At the Foundation, we often feel that information we have about improving the care of older adults is simply not getting the attention it deserves. People see a neighbor hospitalized repeatedly for the same chronic condition (say heart failure, the number one cause of hospital admission for Medicare beneficiaries), and they say, "Well, what do you expect, he's old and sick."

The notion that health care for older people could be enormously better than it currently is--compassionate, coordinated, expert, illness-preventing, and less expensive--flies in the face of what people think they know about "America having the best health care in the world." And since much of the eye-examimprovement in health care for older people would come from high-touch rather than high-tech interventions, and in many cases, doing less of what does not help, it flies in the face of the US consumer culture idea that "more is better." Indeed, these days if a sick older person doesn't end up in a hospital, there would probably be some public suspicion that that they were getting substandard care. Only if you have been to the hospital recently you would know that this isn't a place you want to be unless you absolutely have to.

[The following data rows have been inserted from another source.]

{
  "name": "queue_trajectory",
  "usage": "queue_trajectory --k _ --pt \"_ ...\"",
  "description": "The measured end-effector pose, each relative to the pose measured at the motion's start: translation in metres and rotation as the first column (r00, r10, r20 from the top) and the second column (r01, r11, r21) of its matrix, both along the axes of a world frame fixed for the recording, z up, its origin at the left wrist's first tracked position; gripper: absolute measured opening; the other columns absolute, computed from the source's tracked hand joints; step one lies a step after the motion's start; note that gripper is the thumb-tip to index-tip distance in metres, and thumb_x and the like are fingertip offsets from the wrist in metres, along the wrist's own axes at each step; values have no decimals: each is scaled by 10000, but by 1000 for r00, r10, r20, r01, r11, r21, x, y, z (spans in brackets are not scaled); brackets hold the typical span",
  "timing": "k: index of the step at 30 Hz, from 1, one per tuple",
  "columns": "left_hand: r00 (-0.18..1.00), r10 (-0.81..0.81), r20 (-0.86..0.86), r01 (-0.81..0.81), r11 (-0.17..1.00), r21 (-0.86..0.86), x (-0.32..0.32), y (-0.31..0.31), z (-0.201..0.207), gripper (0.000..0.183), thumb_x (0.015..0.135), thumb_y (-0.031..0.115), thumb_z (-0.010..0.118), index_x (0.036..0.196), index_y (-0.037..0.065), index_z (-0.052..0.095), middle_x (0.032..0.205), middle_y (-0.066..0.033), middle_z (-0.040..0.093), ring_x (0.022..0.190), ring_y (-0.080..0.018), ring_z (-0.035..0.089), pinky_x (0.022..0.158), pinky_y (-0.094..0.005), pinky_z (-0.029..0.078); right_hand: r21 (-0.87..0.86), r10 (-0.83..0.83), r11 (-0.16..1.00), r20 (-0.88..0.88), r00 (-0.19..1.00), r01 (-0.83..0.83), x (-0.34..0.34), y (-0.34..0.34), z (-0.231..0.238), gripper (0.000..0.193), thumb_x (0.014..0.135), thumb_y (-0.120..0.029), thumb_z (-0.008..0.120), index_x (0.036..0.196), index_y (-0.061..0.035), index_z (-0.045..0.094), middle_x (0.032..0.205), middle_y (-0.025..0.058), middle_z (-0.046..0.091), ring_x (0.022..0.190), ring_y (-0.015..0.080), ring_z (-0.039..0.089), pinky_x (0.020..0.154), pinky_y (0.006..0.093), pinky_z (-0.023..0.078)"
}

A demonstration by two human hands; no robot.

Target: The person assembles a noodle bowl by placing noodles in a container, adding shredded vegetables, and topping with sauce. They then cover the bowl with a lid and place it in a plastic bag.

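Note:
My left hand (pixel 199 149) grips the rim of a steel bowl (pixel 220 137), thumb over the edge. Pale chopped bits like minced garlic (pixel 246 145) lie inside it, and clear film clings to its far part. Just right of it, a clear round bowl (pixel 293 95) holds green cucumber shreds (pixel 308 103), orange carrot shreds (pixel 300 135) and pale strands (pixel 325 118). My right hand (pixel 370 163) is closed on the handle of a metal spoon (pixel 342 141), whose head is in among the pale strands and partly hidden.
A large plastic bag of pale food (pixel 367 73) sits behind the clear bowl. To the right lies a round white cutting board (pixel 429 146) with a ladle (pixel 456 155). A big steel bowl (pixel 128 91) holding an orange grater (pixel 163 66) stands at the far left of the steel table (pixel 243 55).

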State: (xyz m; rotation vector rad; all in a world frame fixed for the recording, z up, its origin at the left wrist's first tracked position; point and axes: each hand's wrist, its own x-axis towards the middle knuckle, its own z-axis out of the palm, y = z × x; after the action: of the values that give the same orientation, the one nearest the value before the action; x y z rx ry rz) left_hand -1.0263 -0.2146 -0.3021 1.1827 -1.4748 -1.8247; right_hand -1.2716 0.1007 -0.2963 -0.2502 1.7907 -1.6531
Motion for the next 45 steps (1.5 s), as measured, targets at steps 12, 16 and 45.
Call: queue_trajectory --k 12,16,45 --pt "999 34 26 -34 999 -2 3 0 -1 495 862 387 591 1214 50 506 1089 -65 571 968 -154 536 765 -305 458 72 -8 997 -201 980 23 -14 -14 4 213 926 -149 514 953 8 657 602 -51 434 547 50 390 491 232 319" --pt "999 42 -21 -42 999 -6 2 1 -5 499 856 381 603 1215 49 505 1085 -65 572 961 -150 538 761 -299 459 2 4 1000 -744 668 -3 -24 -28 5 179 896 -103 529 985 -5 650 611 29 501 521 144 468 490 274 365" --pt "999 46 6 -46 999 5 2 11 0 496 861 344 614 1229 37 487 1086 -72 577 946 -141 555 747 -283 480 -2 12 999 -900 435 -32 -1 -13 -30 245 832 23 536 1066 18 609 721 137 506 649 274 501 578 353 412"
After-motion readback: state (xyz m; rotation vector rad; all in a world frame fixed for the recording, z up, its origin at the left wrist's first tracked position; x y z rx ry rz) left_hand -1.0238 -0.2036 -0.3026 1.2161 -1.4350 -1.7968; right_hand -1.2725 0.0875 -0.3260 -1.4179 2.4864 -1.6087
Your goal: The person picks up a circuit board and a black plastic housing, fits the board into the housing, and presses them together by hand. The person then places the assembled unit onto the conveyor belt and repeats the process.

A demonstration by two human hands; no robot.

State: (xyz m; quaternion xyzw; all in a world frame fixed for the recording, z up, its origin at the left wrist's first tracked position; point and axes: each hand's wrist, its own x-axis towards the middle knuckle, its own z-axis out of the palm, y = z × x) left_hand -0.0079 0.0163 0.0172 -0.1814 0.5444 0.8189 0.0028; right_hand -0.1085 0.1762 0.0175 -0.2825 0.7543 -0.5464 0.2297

So this is why I was astonished to see in my own local free "shopper" newspaper, the Park Slope Courier, on March 6, 2009, a special "Focus on Health" feature about geriatric medicine. It even had a "blurb" on the front page--a little advertisement to look for the story farther on in the newspaper. The story, "The More to Take, the Greater Risk You Make," was a very nice review of the problem of overmedication among older adults, if a so-so take off on the Beatles song lyric (I'm pretty sure that the paper is part of Rupert Murdoch's chain, but clearly the real headline writers are all working at the New York Post.) In addition, two other stories, entitled "Missed Independence" and "Signs of Adverse Drug Reactions," offered ideas on how to help older people stay at home and live independently for as long as possible and a very specific discussion of drugs and symptoms of adverse reactions.

These were impressive pieces, and I don't know if they were purchased from a wire service or home grown. But things like this make me think that the message may actually be getting out.